The Problem
Every product speaks a different language
When I joined Glasswall in 2021, there was no UX function, shared component library, or consistent way to talk about what the products did. Halo, Meteor, and the Embedded Engine had each grown from separate engineering efforts and were incoherent as a portfolio. The public site and documentation site were also uniquely styled and added to the brand inconsistency.
Prospects had a difficult time understanding the value of our products, and sales and support teams spent enormous energy bridging the gap between technical capability and customer understanding. The documentation was dense and product-centric; it described what the software could do, not what users wanted to accomplish.
“They couldn’t understand the concepts until we put an interface on it. Once they could see it, they could see how it met the needs of their own company.”
My Role
Building the function and deliverables
I was hired to build UX from scratch. My first moves were structural: introduce Figma as the company’s design tool, establish a weekly cross-functional alignment meeting, set up design reviews, and hire the people who would help me do this work at scale. I managed four people directly including designers, a technical writer, and a product marketing partner, and led a cross-functional team of seven across engineering, product, and QA.
I also served on the Senior Management Team, which meant design had a seat at the table for company-wide product decisions. I spent a lot of early time making developers serve as active participants in the design system, not just downstream of it, and Engineering later said Figma “revolutionized their work.”
The Approach
One design language across everything
The design system grew iteratively over four years, from early wireframes to a full component library with dark styling covering roughly 100 screens across three products. But the visual system was only part of the story.
I worked closely with the Marketing Director to establish a shared content language for Glasswall, settling on terms that made sense to customers and making sure those terms appeared consistently everywhere someone encountered the brand. Different products had been using different words for the same concepts. That inconsistency eroded trust and led to confusion.
The language style guide we created was adopted company-wide by design, engineering, and product. It made writing faster and the product’s value more apparent to users, prospects, and enterprise buyers who were evaluating whether to trust the company with serious security infrastructure.

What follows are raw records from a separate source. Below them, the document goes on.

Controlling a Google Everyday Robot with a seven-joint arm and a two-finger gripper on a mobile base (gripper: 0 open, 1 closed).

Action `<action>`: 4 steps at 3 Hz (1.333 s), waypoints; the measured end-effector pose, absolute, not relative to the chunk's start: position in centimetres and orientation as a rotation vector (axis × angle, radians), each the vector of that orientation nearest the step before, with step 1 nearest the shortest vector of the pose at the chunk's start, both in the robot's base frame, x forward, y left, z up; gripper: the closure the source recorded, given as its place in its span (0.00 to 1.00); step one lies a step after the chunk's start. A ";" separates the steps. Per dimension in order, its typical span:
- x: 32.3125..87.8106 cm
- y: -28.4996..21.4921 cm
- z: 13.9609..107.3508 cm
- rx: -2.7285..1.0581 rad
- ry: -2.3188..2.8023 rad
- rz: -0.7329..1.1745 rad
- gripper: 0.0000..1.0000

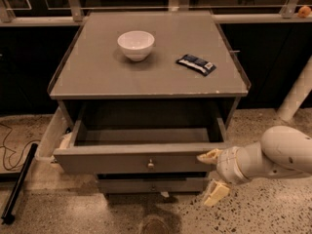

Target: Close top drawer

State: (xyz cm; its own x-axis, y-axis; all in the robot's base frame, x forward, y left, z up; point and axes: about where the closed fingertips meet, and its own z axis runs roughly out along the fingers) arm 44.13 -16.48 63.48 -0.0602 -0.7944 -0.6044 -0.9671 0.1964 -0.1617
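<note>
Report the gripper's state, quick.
Gripper: open, holding nothing, at the right end of the top drawer's front.

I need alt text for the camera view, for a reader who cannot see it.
A grey cabinet's top drawer stands pulled open, and the robot's gripper sits at the right end of its front, fingers spread. A white bowl and a dark snack packet lie on the cabinet top.
</note>
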 end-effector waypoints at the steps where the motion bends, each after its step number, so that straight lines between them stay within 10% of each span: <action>1: 47.8 -15.2 65.1 -1.698 1.798 0.338 0.19; 4: 57.7 -14.4 66.0 -1.752 1.737 0.245 0.89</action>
State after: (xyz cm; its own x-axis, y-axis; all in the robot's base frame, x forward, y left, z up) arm 57.71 -14.43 66.01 0.1044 -0.8249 -0.5556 -0.9465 0.0891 -0.3101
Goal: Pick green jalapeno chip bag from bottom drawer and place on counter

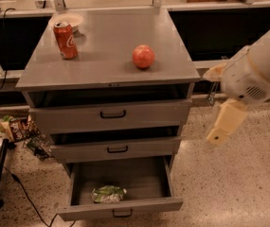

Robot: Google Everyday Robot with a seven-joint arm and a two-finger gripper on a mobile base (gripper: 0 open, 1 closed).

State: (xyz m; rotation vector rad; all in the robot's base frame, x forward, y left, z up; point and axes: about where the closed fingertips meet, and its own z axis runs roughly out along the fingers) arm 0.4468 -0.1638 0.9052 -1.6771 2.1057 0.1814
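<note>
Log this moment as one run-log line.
chip bag: unpicked, lying in open bottom drawer | counter: soda can, red fruit | gripper: right of counter, lower, away from bag

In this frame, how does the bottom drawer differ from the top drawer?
The bottom drawer is pulled far out; the top drawer is only slightly ajar. The bottom drawer's inside shows, holding the chip bag; the top drawer's inside is hidden. Both are grey with a black handle. The gripper hangs right of the cabinet, level with the upper drawers, touching nothing.
</note>
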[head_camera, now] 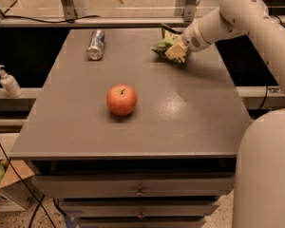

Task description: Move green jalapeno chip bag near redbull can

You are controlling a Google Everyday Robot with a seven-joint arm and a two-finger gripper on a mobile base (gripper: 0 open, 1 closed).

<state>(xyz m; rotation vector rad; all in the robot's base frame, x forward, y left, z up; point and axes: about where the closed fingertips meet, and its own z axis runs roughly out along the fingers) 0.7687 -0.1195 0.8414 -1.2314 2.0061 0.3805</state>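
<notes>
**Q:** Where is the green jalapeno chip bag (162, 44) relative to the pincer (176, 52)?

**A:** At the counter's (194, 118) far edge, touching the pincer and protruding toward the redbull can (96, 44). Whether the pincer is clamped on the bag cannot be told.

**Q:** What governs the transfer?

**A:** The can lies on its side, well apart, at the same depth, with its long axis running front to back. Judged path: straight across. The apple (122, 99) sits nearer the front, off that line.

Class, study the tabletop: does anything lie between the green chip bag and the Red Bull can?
Nothing visible does. The green jalapeno chip bag, at the end effector, and the redbull can lie at the far edge of the table with bare surface between; the apple sits nearer the front, off that line.
</notes>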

The Thinking Behind the Work
How we approached UX at Glasswall
A 3-minute overview of the UX thinking behind Glasswall’s product suite.
The Products
The design language in practice
Halo was designed from scratch with no prior UI to inherit. The dark-theme visual identity, component system, and navigation structure were built together, with the documentation site echoing the same language and visual approach.
Halo, designed from the ground up as part of the unified design language
Meteor had an existing UI when I joined, functional but built without a design system. The redesign brought it into the unified visual language with consistent navigation, shared components, and terminology aligned with the rest of the portfolio.
Documentation
The documentation site: same language, new structure
The documentation migration reoriented content around users instead of the product. The old site organized articles around what the software could do. The new site organized them around what users needed to accomplish. The redesigned site matched the product visual language and let customers self-serve more effectively, giving sales and support teams documentation they could actually point prospects to.
What Changed
Design as a business driver
The unified design language contributed directly to enterprise and government contracts with partners including Microsoft, Oracle, NSA, Northrop Grumman, and BAE Systems. The Halo product won Security Innovation of the Year at the UK IT Industry Awards in 2024. Internally, shared components and aligned terminology reduced design-development churn and made the whole organization faster.
Reflection
Systems thinking is a leadership skill
The most important decisions I made weren’t about which shade of teal to use. They were about relationships: making sure stakeholders were included along the way so there were no surprises at launch, and making engineers feel like participants rather than implementors. That investment paid off in unexpected ways. Engineers often brought implementation ideas that were just as usable for customers but faster and cheaper to build - the kind of creative problem-solving that only happens when people feel genuine ownership over the work.
A design system holds together because the people around it want it to. Getting there requires more listening than designing.